◆ ASSIGNMENT: Find the line with "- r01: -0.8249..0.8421" in the records below. Output exactly from there until after the line with "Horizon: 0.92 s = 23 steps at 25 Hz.", without pictures.

Collection entries:
※ ※ ※
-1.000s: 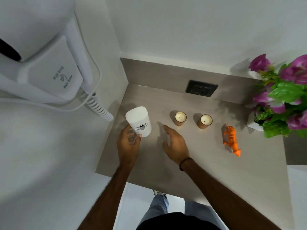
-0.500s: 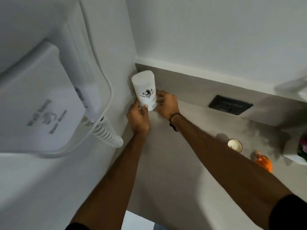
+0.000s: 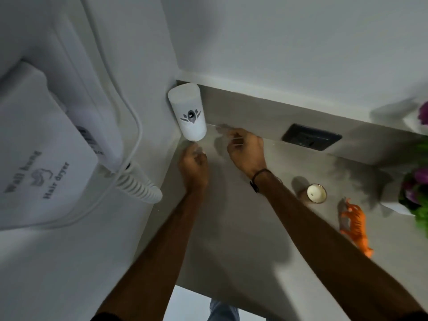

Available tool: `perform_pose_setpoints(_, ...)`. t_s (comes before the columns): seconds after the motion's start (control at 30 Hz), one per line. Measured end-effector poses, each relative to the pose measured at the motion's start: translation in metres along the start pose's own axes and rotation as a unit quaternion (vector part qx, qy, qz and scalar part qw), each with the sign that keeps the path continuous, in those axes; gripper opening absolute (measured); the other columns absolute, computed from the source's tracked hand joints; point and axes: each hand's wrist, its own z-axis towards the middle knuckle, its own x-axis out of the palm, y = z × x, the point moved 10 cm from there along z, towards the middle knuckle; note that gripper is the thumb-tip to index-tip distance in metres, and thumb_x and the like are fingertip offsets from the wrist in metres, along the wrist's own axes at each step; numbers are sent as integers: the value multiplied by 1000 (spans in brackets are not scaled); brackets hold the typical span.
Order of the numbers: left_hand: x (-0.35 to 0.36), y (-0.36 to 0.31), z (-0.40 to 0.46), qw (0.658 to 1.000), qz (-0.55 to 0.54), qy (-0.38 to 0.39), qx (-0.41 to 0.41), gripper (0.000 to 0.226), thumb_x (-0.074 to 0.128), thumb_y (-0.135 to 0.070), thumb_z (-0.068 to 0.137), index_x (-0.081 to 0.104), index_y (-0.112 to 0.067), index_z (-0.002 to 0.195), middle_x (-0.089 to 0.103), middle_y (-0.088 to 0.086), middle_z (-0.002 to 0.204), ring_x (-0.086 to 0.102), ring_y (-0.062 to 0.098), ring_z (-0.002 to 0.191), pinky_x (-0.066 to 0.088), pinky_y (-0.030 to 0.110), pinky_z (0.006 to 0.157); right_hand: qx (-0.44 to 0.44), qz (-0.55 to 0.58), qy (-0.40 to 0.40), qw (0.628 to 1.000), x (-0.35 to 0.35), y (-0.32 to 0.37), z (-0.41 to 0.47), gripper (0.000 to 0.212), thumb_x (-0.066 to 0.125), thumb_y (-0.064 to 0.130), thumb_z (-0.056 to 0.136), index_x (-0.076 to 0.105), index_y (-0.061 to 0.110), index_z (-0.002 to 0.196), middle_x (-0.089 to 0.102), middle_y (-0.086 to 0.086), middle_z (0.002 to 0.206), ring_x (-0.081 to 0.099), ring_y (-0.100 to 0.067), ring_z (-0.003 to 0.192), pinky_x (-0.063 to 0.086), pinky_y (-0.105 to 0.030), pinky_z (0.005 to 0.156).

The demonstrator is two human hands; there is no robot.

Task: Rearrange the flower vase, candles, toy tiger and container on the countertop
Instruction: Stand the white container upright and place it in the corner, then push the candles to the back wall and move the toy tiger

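Hands are hovering just off the white container [image 3: 188, 114], which is standing upright in the far left corner of the bench [image 3: 243, 239], tight against the wall; our left hand [image 3: 193, 167] is sitting just below its base with the grip loosely curled and holding nothing, and our right hand [image 3: 246, 151] is spreading its grip open beside it. Well to the right, one candle [image 3: 316, 193], the orange toy tiger [image 3: 355, 225] and the flower vase [image 3: 398, 202] are standing on the bench, the vase partly cut off by the frame edge.
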Motion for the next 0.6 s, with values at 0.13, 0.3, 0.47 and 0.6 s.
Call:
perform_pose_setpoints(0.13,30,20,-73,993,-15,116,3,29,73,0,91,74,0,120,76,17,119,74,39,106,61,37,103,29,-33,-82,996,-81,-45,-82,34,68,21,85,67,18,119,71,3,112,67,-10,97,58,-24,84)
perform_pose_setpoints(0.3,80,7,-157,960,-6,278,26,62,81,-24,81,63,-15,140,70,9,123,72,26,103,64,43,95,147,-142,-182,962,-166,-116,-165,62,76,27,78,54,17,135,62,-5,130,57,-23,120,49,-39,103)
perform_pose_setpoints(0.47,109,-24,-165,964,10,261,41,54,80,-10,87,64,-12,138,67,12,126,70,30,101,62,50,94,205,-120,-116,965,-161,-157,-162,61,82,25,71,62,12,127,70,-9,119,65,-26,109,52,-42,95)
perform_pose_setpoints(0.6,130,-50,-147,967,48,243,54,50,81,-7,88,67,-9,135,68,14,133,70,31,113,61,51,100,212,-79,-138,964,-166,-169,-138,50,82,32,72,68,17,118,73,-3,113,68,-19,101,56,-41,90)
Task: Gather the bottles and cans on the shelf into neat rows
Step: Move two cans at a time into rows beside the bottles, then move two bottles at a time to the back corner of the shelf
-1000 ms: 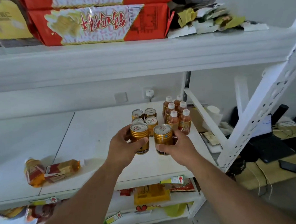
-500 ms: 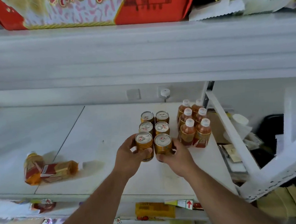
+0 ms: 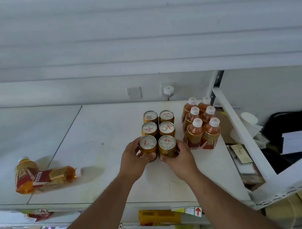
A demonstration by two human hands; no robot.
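Cans fill the middle of my view: six gold ones with silver pull-tab lids, upright on the white shelf point(image 3: 99, 139) in two columns of three. My left hand point(image 3: 134, 160) curls its fingers round the front left can point(image 3: 148, 147), my right hand point(image 3: 181, 159) round the front right can point(image 3: 167, 146) (both standing on the board, as far as I can tell). Just right, six amber white-capped bottles point(image 3: 200, 124) stand paired. Far left, two loose bottles point(image 3: 43, 174) lie toppled together.
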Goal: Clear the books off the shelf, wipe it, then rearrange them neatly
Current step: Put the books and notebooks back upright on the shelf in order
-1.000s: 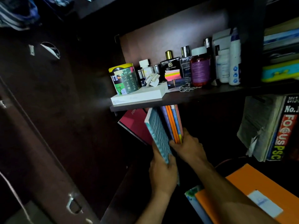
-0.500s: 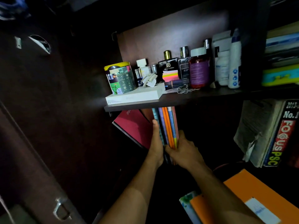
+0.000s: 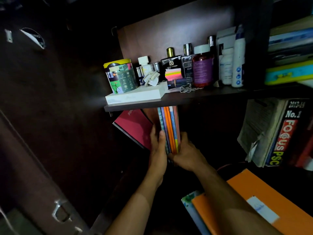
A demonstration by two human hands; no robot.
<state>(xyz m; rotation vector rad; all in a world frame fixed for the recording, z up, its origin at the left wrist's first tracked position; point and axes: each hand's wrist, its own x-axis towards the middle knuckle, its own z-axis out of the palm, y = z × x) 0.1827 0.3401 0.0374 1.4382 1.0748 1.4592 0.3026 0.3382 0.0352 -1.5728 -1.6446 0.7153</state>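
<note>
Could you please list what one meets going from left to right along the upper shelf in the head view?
Patterned tin → white box → black perfume bottle → red jar → small white bottle → tall white bottle.

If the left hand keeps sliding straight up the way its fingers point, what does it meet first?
Probably the underside of the upper shelf. The left hand lies flat against the upright books, fingers pointing up; depth is unclear.
</note>
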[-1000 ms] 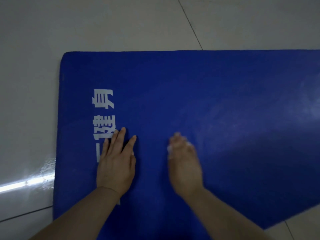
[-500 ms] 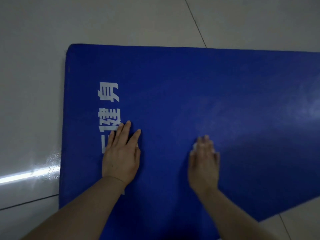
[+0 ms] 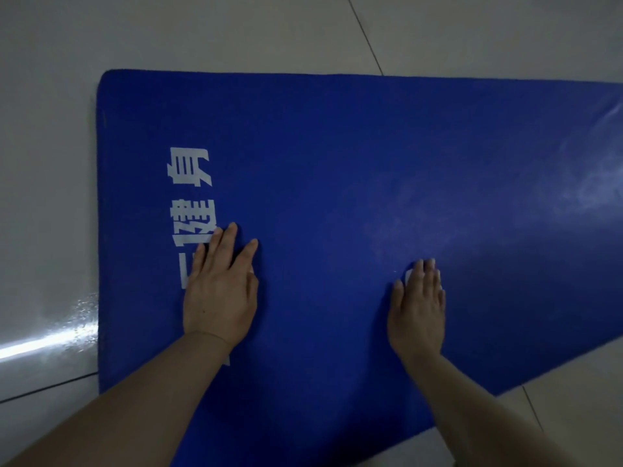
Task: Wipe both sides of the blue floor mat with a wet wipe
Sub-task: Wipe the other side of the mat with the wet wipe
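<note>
The blue floor mat point(image 3: 337, 156) lies flat on the tiled floor and fills most of the head view, with white printed characters near its left end. My left hand point(image 3: 220, 291) rests flat on the mat, fingers straight, partly over the white print. My right hand point(image 3: 418, 308) presses flat on the mat further right. A white wet wipe point(image 3: 408, 275) lies under its straight fingers, with only a small white edge showing beside the fingertips. A faint damp sheen spreads over the mat to the right of that hand.
Pale floor tiles point(image 3: 236, 32) with dark grout lines surround the mat. A bright wet-looking streak of reflected light point(image 3: 47, 342) lies on the floor left of the mat's left edge. The mat's right part runs out of the frame.
My right hand has slid to the right across the mat with the wipe under it. My left hand has stayed pressed in the same place on the mat.
</note>
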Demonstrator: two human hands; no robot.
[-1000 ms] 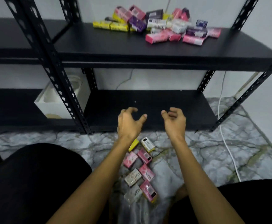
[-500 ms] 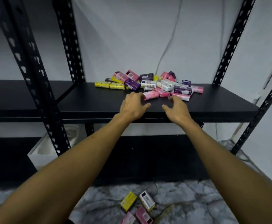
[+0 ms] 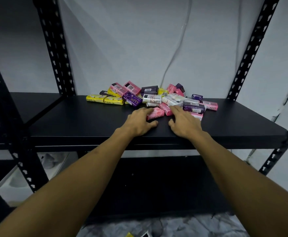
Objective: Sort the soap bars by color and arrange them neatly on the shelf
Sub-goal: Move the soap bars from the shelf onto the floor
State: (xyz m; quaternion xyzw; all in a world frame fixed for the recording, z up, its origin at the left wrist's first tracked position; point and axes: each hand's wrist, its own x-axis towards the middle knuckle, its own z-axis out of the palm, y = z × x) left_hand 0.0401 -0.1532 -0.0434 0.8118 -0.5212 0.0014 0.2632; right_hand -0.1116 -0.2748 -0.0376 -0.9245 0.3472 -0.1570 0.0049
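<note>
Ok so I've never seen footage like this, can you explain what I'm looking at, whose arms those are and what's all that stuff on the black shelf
There is no machine here. A camera worn on a person's head looks forward and down, so the two bare arms are the wearer's own. The left hand reaches to a pink soap bar at the front of the pile; its fingers touch the bar but do not yet grip it. The right hand stretches with straight fingers toward a white soap bar and holds nothing. On the black metal shelf lies a mixed heap of boxed soap bars: yellow soap bars on the left, a purple Lux bar, and more pink, white and purple ones, still unsorted.
</note>
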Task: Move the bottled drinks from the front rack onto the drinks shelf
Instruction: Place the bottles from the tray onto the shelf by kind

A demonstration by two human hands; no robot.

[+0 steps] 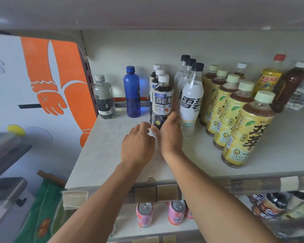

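While upright, oolong tea bottle [162,100] in right hand [170,135].

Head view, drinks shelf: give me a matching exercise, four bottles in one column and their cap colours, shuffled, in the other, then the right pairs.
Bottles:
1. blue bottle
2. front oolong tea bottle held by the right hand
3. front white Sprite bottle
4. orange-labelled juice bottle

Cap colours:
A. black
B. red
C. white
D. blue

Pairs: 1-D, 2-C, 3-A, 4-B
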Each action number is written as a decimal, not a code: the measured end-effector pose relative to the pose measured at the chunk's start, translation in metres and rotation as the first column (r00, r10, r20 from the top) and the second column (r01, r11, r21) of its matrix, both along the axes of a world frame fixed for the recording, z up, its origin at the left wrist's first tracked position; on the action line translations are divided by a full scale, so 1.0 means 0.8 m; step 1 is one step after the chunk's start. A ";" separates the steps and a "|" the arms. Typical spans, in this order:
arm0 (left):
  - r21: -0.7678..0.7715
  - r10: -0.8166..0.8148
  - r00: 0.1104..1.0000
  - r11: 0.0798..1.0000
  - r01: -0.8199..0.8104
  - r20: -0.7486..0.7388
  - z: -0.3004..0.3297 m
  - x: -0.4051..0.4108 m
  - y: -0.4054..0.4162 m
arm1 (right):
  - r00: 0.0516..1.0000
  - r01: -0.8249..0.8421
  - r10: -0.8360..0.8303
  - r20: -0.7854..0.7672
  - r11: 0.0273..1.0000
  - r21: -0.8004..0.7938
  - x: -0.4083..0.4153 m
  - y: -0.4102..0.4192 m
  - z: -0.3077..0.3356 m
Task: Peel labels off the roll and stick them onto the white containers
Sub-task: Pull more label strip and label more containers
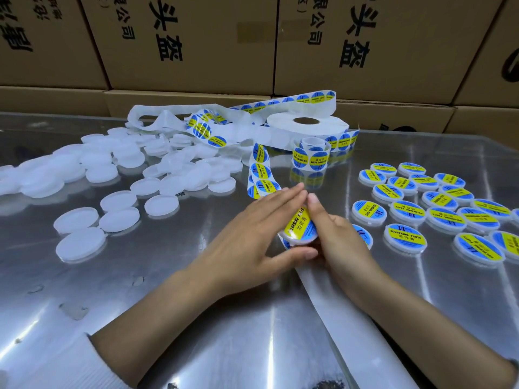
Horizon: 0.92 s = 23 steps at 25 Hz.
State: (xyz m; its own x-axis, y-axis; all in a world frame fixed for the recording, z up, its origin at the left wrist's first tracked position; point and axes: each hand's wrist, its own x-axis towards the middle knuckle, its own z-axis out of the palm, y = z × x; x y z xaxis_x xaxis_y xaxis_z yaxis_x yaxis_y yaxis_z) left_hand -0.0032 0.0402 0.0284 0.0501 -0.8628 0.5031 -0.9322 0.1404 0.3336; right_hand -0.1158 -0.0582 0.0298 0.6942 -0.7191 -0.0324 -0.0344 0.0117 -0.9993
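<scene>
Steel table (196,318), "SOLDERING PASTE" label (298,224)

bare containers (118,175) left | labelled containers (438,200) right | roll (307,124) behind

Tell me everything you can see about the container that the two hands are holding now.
The container is a small, round, flat tub that looks like white plastic. Its top carries a round blue label with a yellow band reading SOLDERING PASTE. It is tilted, lifted above the shiny metal table, with the labelled face turned up and toward the left. The left hand touches it with straight fingers and the thumb under its lower edge. The right hand curls around its right side, with a fingertip on the label's upper edge.
</scene>
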 end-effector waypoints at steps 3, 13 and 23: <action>-0.011 -0.003 0.999 1.000 0.003 0.038 0.001 -0.006 -0.001 | 0.999 0.047 -0.047 0.004 0.997 0.065 0.003 -0.002 0.000; -0.225 -0.055 0.998 0.973 0.052 -0.010 0.006 -0.005 -0.003 | 0.999 0.019 -0.027 0.041 0.983 0.181 0.002 -0.005 0.003; 0.140 -0.053 0.996 0.989 0.042 0.071 -0.013 -0.003 -0.003 | 0.979 0.117 -0.161 0.121 0.944 0.309 0.001 -0.018 0.003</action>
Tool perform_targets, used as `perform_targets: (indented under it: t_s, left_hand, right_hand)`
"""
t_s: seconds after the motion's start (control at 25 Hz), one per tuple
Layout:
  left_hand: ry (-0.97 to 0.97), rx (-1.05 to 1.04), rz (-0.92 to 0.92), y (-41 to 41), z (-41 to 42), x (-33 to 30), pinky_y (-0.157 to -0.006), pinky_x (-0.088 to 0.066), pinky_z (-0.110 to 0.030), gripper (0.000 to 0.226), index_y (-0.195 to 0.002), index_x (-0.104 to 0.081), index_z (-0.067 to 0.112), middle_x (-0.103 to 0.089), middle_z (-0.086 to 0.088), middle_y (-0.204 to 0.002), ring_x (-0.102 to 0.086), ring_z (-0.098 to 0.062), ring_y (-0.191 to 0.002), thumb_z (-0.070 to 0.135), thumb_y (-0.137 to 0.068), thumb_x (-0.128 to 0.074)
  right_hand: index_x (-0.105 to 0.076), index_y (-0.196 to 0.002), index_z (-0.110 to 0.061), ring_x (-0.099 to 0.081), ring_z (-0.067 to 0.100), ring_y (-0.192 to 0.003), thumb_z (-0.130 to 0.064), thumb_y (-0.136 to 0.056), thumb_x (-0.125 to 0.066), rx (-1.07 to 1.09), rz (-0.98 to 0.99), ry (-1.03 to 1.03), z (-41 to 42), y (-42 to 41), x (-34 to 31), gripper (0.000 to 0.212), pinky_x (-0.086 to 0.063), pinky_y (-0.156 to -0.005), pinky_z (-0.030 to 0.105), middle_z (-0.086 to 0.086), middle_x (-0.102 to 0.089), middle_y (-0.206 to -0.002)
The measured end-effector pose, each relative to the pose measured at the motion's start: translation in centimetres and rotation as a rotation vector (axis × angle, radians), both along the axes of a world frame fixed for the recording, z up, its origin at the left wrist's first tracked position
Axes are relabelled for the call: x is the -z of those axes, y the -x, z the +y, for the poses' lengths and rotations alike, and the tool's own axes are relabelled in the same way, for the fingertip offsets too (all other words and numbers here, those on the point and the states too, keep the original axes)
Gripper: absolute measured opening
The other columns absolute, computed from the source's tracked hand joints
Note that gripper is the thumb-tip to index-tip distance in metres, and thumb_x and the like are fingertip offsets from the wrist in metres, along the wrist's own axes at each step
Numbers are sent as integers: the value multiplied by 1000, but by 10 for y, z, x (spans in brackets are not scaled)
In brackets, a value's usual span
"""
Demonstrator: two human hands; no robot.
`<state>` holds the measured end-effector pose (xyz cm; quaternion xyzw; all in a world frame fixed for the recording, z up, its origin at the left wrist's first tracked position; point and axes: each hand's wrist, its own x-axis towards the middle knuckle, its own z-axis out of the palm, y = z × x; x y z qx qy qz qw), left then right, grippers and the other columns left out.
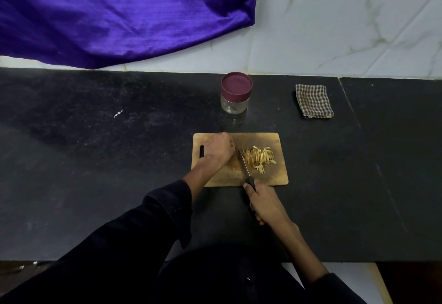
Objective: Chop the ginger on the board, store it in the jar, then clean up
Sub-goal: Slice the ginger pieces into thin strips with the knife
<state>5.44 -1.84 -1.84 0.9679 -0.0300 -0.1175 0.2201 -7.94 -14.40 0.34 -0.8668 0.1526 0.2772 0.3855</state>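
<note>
While right hand [265, 204] grips knife [244, 165] beside ginger [258, 156], left hand [218, 149] on board [277, 174], fingers curled, contents hidden.

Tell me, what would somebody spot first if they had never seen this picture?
Probably the big purple cloth hanging at the top left over the dark counter. Next, the middle: the right hand holds a knife on the board, beside a pile of ginger, while the left hand rests on the board. Behind stands a jar, lid on.
</note>
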Motion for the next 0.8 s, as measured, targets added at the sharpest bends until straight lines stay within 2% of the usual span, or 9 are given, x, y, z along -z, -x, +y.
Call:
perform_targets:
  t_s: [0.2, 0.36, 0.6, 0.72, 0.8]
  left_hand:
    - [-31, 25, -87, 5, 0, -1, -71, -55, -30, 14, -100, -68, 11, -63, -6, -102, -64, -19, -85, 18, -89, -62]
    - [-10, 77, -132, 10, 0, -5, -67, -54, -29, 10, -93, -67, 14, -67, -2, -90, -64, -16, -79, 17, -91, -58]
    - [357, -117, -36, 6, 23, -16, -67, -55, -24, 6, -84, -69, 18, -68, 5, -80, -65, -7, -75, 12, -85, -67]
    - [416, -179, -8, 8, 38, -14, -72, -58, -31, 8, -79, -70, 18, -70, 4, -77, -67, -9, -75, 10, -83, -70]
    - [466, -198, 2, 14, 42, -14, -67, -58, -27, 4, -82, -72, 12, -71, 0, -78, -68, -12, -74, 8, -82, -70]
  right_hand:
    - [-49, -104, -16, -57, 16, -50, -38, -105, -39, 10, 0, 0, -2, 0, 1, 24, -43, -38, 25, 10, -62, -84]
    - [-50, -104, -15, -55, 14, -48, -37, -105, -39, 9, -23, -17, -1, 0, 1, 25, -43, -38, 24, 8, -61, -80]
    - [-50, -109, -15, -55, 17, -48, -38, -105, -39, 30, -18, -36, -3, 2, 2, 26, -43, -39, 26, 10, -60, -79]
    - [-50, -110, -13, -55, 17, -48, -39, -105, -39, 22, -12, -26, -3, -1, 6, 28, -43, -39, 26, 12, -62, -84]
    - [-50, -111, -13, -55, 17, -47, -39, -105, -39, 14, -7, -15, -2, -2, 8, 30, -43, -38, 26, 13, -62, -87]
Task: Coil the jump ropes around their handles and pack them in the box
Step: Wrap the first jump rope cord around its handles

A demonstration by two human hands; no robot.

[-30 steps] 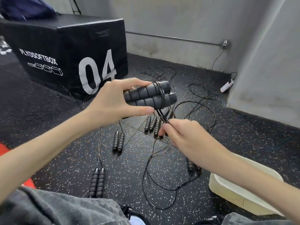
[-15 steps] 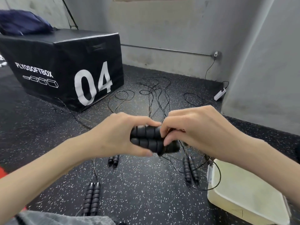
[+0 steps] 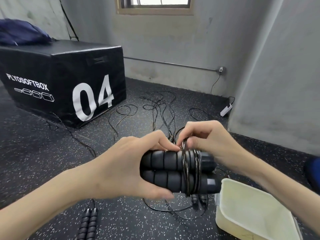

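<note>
Pair at near edge: two black handles lie side by side on the speckled floor, cord not wound; untouched.
Box: cream box on the floor at lower right, just beside the held handles; the part of its inside that shows holds no rope, so judged nothing packed yet.
Left hand: left hand wraps thumb and fingers round the two held handles, clamping them together as one bundle above the floor.
Coil: several turns of thin black cord already lie round both handles near their capped ends.
Right hand: right hand sits behind the upper handle, fingertips pinched on the cord at the top of the coil; judged mid-wrap.
Under the bundle: another pair of handle ends shows below, its cord loose.
Farther floor: loose cords sprawl in loops toward the wall; count unclear.
Far: black plyo box marked 04, blue bag on top.
Progress: early; first rope part coiled, others uncoiled, packing not begun.
</note>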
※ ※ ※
◆ RESULT OF THIS EXERCISE:
  - r01: -0.8249..0.8421
  - r10: -0.8360..0.8303
  - r20: -0.7854..0.7672
  - r11: 0.0273..1.0000
  - r21: -0.8004..0.7938
  - x: -0.4083..0.4153 m
  - y: -0.4102..0.4192 m
  - z: -0.3077..0.3356 m
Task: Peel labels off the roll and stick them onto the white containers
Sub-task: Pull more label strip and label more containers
Horizon: 0.92 s = 23 steps at 25 Hz.

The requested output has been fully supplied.